(Problem statement) Your copy of the data should match it exactly, leaving out only the pictures.

---------- Provided material ----------

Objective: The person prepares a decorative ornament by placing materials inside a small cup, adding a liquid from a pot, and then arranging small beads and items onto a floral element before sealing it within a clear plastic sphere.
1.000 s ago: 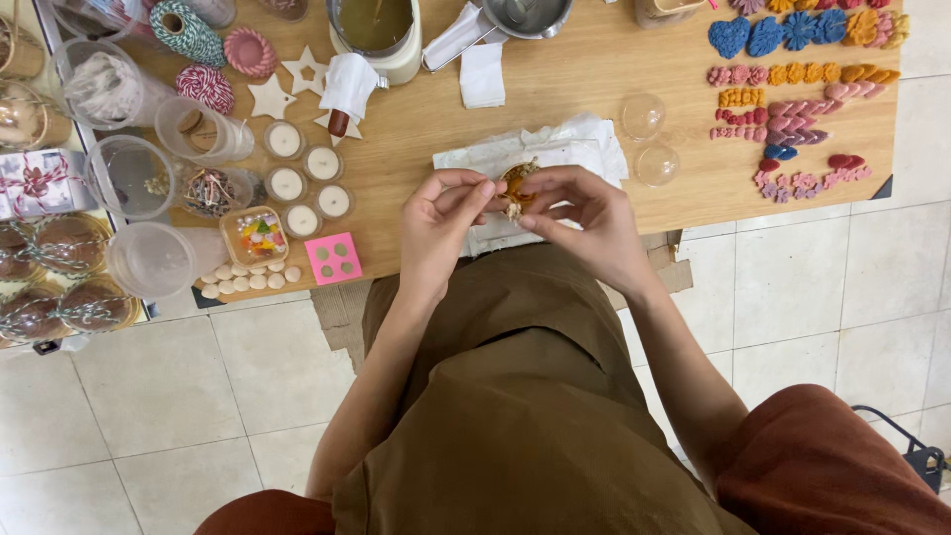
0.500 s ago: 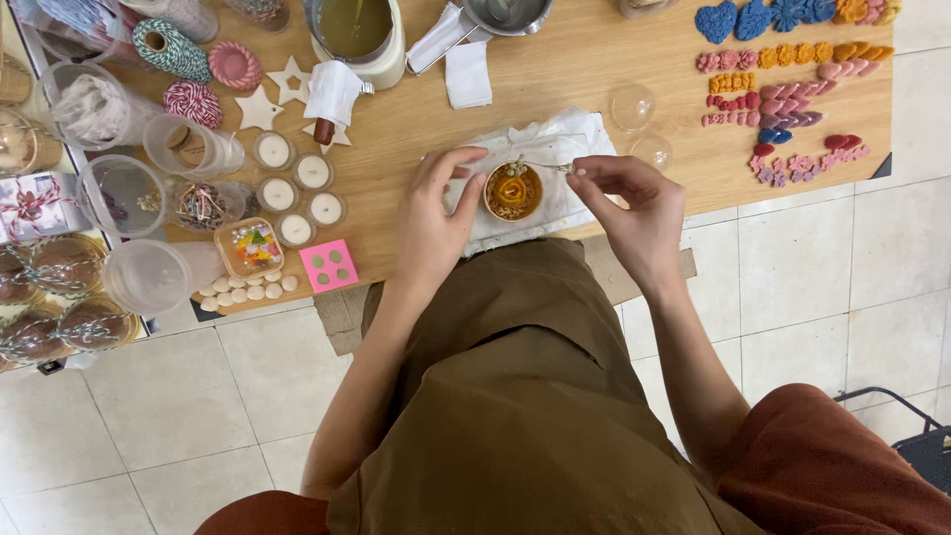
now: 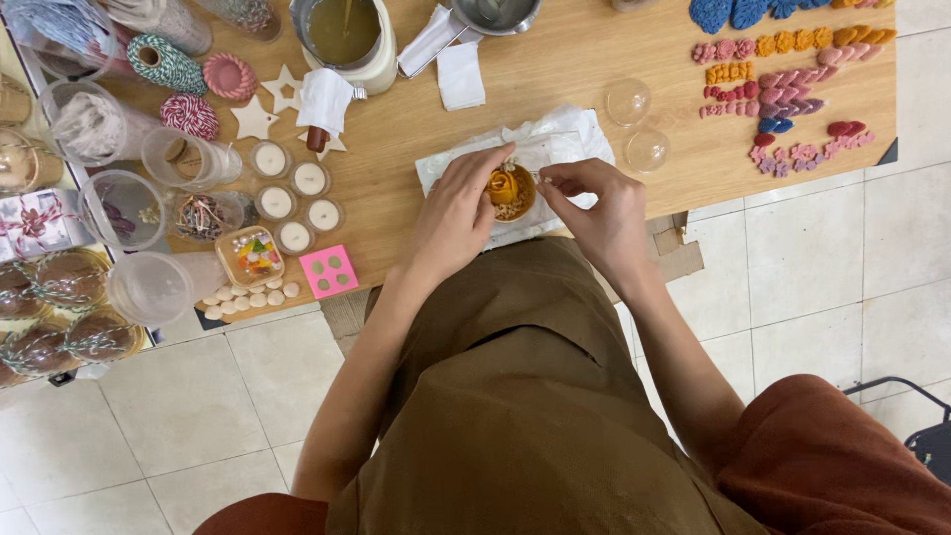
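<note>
Along the left edge of the wooden worktop (image 3: 555, 69) stood clear plastic cups (image 3: 119, 208) and spools of striped twine (image 3: 163, 61), with round brown pieces wrapped in twine (image 3: 59, 297) on a lower surface beside them. Just to the right lay white wooden stars (image 3: 256, 119), a cluster of small white tealights (image 3: 292, 193), a small tray of coloured bits (image 3: 253, 256) and a pink square mould (image 3: 329, 271) near the worktop's near edge. Behind these a jug of yellowish liquid (image 3: 342, 35) stood by a folded white tissue (image 3: 461, 74).

Near the middle, a small round container with orange and yellow filling (image 3: 512, 190) sat on a crumpled white sheet (image 3: 565, 144) spread over the worktop, close to the person's body. The left hand (image 3: 461, 213) rested against the container's left side, its fingers (image 3: 485, 163) curled narrowly around the rim and touching it. The right hand (image 3: 599, 208) was just to the right of the container, its thumb and forefinger pinched close together at the rim; whether they gripped something tiny there I could not tell. The container lay between the two hands, partly hidden by them.

Further right, two clear plastic half-domes (image 3: 634, 124) lay on the bare wood just beyond the sheet. At the far right, rows of small wax shapes (image 3: 783, 89) in pink, orange, red and blue were laid out, well apart from the hands. Below the worktop showed a brown apron (image 3: 515, 396) and pale floor tiles (image 3: 822, 258).
</note>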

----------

(Finished exercise)
Objective: The person prepares a decorative ornament by placing materials inside a small cup, adding a liquid from a pot, and then arranging small beads and items onto a floral element before sealing it within a clear plastic sphere.
1.000 s ago: 
0.500 s ago: 
now: 
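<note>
Along the left edge of the wooden worktop (image 3: 555, 69) stood clear plastic cups (image 3: 119, 208) and spools of striped twine (image 3: 163, 61), with round brown pieces wrapped in twine (image 3: 59, 297) on a lower surface beside them. Just to the right lay white wooden stars (image 3: 256, 119), a cluster of small white tealights (image 3: 292, 193), a small tray of coloured bits (image 3: 253, 256) and a pink square mould (image 3: 329, 271) near the worktop's near edge. Behind these a jug of yellowish liquid (image 3: 342, 35) stood by a folded white tissue (image 3: 461, 74).

Near the middle, a small round container with orange and yellow filling (image 3: 512, 190) sat on a crumpled white sheet (image 3: 565, 144) spread over the worktop, close to the person's body. The left hand (image 3: 461, 213) rested against the container's left side, its fingers (image 3: 485, 163) curled narrowly around the rim and touching it. The right hand (image 3: 599, 208) was just to the right of the container, its thumb and forefinger pinched close together at the rim; whether they gripped something tiny there I could not tell. The container lay between the two hands, partly hidden by them.

Further right, two clear plastic half-domes (image 3: 634, 124) lay on the bare wood just beyond the sheet. At the far right, rows of small wax shapes (image 3: 783, 89) in pink, orange, red and blue were laid out, well apart from the hands. Below the worktop showed a brown apron (image 3: 515, 396) and pale floor tiles (image 3: 822, 258).
</note>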

This exercise has no more to it.